便秘気味の人は、お肉や炭水化物ばかり食べていないか食生活を見直してみましょう。
胃腸が弱っている時と消化の関係
風邪をひいたときや病み上がりなどは、免疫力が低下しているため、胃腸の働きも弱った状態です。
「消化の悪いもの」=消化に負担のかかる油の多い料理・味付けが辛い、甘い、濃いなどの食事は避けたほうが良いでしょう。
やわらかく煮たうどん、おかゆなどの炭水化物は、消化が良く、すぐに体のエネルギーになるので最適です。
柔らかいもの&温かい料理
胃腸への負担を減らし、働きを高めるには、温かくて柔らかい料理が最適です。
野菜は生野菜ではなく、温かいスープや温野菜にして食べたほうが体に優しいですね。
消化に負担のかかる食材を使わない
お肉も、脂肪分が多いと消化に負担がかかるため、たとえば、うどんの具材などは
ささみ・半熟卵
にするなど、早く消化できるものがおすすめです。
小分けによく噛んで食べる
お腹にどれだけの食べ物を入れるかもポイントです。
一度にたくさんの食べ物が胃に入ろうと負担が大きくなってしまうので、
消化をよくするためにも少しずつよく噛んでゆっくり食べることが大事です。
消化の良い・悪い食べ物一覧!胃腸にいいもの・消化時間まとめ
一言で「消化に良い」「消化に悪い」といっても、それぞれメリットデメリットがあります。

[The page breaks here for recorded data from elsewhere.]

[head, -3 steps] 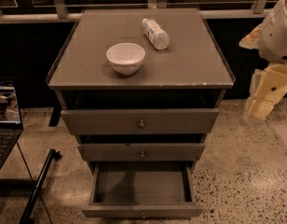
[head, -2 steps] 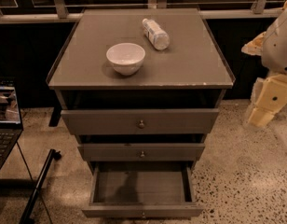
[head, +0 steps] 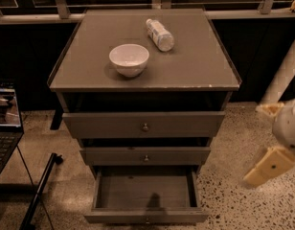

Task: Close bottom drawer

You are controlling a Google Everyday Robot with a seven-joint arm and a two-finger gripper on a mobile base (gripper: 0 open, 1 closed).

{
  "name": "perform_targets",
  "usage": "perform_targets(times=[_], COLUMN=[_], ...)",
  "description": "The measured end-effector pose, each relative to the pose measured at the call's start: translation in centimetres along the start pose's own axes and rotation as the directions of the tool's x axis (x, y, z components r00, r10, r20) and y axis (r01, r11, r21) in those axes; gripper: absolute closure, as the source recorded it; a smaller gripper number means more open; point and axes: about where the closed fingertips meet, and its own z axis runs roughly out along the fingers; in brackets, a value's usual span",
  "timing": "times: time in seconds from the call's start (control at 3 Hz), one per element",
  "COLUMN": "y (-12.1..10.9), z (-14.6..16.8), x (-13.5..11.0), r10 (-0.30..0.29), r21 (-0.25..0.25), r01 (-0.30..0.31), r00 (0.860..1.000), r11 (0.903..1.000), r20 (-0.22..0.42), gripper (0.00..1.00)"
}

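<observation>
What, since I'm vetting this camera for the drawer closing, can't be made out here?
Camera view:
1. Pincer, low right of the cabinet: partly cut off by the right edge.
2. Bottom drawer: front's lower part cut off by the bottom edge.
3. Laptop: mostly cut off by the left edge.

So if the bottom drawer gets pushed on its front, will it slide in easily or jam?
Probably slides easily: the bottom drawer looks empty, so it is likely light. It sits pulled out straight, so a push near its middle knob should not twist it. The gripper hangs off to the right, not touching.
</observation>
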Motion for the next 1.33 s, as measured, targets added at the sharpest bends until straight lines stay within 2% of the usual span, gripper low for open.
perform_targets(times=[0.33, 0.67, 1.0, 1.33], y=[3.2, 4.5, 4.1, 4.2], z=[7.7, 14.8, 16.8, 16.6], x=[5.7, 9.3, 10.2, 10.1], r10=[0.178, 0.297, 0.327, 0.324], r21=[-0.081, -0.139, -0.148, -0.149], r01=[-0.170, -0.273, -0.300, -0.298], r00=[0.978, 0.934, 0.921, 0.922], r11=[0.9821, 0.9519, 0.9423, 0.9430], r20=[0.105, 0.198, 0.213, 0.212], gripper=[0.00, 0.00, 0.18, 0.43])
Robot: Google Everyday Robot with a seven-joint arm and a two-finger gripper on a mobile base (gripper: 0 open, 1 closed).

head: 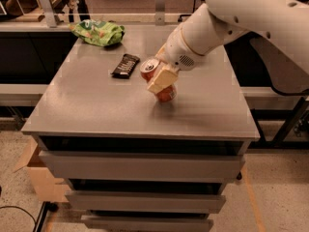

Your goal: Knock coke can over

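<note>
Coke can (166, 94) tilted inside gripper (161, 80), mid-bench (96, 105).
Jaws clamp the can; its long axis leans toward 10 o'clock, base at 4, so you tip it onward toward 10.

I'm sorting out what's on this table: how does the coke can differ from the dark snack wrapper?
The coke can is orange-red and round, while the snack wrapper is dark and flat. The coke can is tilted, with the gripper against it, while the snack wrapper lies flat with nothing touching it. Both sit on the grey table.
</note>
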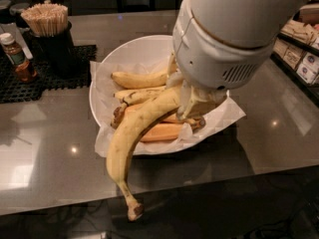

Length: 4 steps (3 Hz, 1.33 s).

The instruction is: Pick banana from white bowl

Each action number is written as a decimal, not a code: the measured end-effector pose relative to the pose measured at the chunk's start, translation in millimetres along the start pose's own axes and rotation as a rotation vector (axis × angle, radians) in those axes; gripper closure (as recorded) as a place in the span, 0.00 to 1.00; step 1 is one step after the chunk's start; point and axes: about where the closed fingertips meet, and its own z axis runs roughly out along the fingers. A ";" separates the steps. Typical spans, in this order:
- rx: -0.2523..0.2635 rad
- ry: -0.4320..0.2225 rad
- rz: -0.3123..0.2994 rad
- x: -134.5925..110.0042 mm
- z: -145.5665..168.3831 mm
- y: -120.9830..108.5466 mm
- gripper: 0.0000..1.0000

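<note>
While arm [234, 29] bends over white bowl [130, 49], end effector [186, 101] clamping banana [132, 133]

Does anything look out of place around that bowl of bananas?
Yes: the banana sticks far out over the bowl's front rim, its stem end hanging past the table edge, held only at its other end by the gripper. The paper also drapes over the rim.

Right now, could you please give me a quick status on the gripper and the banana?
Gripper over white bowl, shut on banana at its upper end. Banana slants down, stem past bowl's front rim. Smaller bananas beneath it in bowl.
</note>
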 end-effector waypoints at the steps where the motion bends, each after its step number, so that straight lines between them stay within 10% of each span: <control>1: 0.000 0.000 0.000 0.0 0.0 0.0 1.00; 4: 0.000 0.000 0.000 0.0 0.0 0.0 1.00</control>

人間の内臓は思っている以上に働きモノで、24時間365日、食べ物を消化吸収する労力に、
摂取エネルギーの70%も費やされています。
見えないからと、自分の内臓をいたわることをおろそかにせず、たまにはゆっくり休めてあげることも大切です。
体に優しい食生活を見なおして、みなさんも胃腸に負担のかけない食生活を意識してみませんか。